Somewhere below, one line contains "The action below" and a later line contains "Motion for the". Output those two lines and everything between them exactly, and nothing else.
________
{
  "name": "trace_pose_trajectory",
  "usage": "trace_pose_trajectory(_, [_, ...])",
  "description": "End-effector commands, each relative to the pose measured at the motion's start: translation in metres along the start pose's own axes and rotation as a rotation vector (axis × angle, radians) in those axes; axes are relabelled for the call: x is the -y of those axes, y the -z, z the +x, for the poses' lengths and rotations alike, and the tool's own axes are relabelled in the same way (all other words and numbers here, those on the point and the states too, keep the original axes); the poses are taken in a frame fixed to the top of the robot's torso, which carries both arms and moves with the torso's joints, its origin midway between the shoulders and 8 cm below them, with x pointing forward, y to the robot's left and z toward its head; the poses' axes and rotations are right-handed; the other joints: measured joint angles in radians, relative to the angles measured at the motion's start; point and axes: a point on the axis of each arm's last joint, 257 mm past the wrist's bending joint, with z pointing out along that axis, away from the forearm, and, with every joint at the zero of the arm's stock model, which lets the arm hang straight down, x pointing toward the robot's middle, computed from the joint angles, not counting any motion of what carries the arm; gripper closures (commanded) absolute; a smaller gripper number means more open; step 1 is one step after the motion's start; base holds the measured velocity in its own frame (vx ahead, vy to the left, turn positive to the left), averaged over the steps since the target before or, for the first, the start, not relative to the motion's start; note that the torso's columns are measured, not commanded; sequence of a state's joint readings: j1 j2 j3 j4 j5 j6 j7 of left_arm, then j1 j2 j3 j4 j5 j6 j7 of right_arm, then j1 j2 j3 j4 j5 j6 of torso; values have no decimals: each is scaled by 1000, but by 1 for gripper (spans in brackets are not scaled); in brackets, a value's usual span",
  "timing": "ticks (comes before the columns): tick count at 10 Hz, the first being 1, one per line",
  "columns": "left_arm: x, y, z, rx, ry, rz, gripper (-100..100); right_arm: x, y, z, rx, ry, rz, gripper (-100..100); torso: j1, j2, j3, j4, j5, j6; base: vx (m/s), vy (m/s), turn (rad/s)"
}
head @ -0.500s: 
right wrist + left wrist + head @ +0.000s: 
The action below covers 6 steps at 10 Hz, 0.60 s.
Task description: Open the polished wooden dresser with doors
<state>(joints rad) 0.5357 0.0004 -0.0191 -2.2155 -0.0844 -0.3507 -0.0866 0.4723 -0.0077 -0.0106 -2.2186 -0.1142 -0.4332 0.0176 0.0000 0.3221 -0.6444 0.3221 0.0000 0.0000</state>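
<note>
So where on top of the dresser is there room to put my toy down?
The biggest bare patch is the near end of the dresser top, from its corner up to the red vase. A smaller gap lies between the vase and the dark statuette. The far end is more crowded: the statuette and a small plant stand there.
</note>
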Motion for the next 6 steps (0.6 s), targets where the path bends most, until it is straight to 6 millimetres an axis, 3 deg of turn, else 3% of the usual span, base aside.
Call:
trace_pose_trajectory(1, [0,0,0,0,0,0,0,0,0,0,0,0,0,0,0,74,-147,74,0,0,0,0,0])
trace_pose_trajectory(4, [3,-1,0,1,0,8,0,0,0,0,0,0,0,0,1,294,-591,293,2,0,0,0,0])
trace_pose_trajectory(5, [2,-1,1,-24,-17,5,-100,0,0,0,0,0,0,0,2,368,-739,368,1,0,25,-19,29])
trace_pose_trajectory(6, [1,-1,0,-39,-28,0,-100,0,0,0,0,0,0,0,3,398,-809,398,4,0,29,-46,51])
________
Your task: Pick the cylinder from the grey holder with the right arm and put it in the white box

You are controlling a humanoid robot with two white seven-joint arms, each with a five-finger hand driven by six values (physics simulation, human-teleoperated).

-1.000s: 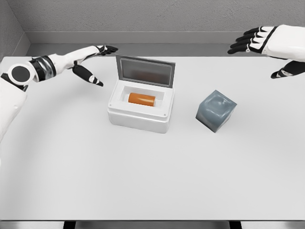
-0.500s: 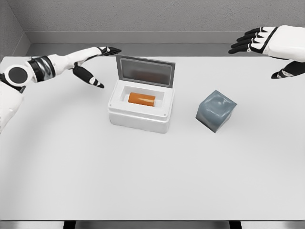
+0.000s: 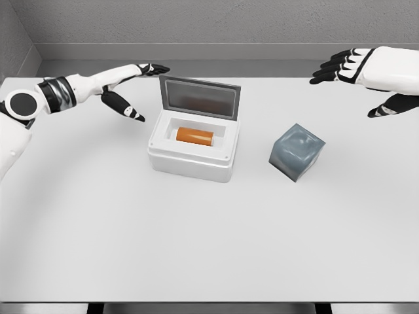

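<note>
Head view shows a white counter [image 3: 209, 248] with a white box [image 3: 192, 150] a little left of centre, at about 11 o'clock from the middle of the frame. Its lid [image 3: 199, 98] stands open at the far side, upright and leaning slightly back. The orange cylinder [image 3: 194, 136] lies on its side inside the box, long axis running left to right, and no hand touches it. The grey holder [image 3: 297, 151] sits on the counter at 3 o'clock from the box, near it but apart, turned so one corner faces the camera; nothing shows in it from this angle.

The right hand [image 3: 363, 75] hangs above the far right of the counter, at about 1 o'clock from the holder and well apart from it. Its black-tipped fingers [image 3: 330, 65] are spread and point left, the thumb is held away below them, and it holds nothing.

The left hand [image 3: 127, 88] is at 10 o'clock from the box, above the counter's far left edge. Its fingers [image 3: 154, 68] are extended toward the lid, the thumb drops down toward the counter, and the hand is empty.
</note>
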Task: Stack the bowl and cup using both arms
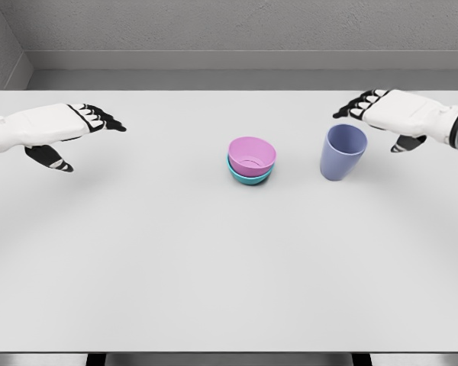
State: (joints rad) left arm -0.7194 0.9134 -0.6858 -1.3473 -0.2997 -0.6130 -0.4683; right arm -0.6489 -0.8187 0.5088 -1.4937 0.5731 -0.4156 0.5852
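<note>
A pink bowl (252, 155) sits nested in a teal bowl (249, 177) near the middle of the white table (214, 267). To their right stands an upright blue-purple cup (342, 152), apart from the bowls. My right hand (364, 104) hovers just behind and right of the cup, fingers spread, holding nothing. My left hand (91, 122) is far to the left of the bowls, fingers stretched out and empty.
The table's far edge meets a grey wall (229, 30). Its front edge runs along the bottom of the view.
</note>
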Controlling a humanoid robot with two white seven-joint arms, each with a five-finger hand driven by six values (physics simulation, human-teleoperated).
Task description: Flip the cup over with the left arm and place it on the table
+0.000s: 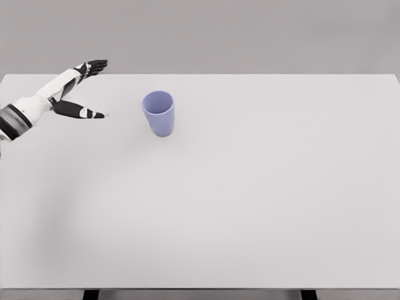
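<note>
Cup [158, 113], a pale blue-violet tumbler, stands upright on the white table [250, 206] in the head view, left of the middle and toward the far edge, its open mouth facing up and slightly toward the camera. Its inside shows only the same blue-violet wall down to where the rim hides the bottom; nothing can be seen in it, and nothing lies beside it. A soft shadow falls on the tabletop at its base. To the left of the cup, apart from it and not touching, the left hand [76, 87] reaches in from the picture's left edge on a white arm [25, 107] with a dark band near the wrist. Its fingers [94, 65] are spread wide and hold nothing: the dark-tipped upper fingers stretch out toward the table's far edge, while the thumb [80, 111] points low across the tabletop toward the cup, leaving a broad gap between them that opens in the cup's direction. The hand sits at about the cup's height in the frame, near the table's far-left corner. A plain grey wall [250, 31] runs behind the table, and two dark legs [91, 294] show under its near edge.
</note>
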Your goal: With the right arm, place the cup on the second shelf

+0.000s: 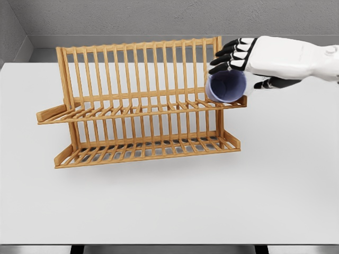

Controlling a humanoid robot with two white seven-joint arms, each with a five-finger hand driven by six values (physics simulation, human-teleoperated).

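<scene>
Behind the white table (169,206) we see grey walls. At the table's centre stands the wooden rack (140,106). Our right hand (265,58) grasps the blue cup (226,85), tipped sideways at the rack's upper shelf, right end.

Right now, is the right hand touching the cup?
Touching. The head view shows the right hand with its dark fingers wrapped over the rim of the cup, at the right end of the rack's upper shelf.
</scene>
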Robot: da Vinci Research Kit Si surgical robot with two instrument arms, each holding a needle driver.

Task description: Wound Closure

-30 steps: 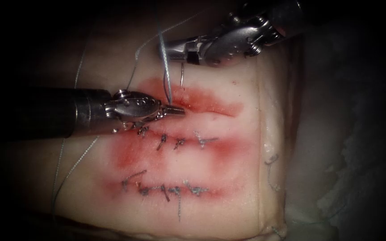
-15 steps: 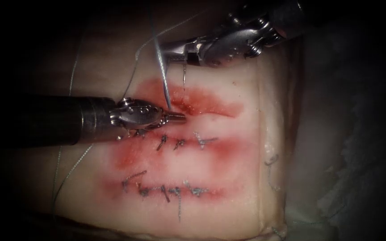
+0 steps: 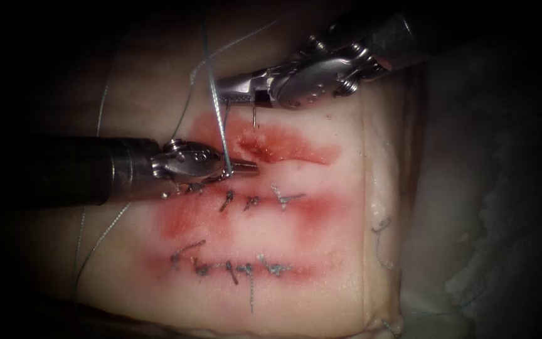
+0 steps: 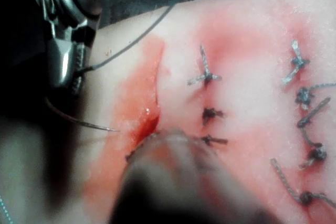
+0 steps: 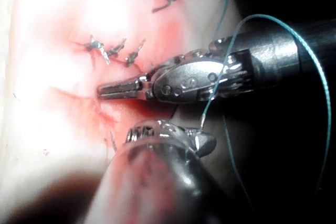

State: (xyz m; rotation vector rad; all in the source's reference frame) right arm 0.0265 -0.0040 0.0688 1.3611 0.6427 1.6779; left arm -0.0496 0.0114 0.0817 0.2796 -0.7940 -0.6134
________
SOLUTION TO THIS TASK =
The action below covers 6 steps at 10 Hz, 0.60 s.
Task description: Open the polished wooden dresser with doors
<state>(joints rad) 0.5357 0.0004 -0.0191 -2.2155 -0.0844 -0.3507 -0.0866 0.4723 -0.0077 -0.0106 -2.2186 -0.1142 -0.4332 0.0176 0.0000 0.3221 -0.6444 0.3221 0.0000 0.0000</state>
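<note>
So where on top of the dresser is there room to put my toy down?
The biggest bare patch is the near end of the dresser top, from its corner up to the red vase. A smaller gap lies between the vase and the dark statuette. The far end is more crowded: the statuette and a small plant stand there.
</note>
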Motion for the next 6 steps (0.6 s), targets where the path bends most, until it is straight to 6 millimetres an axis, 3 deg of turn, else 3% of the usual span, base aside.

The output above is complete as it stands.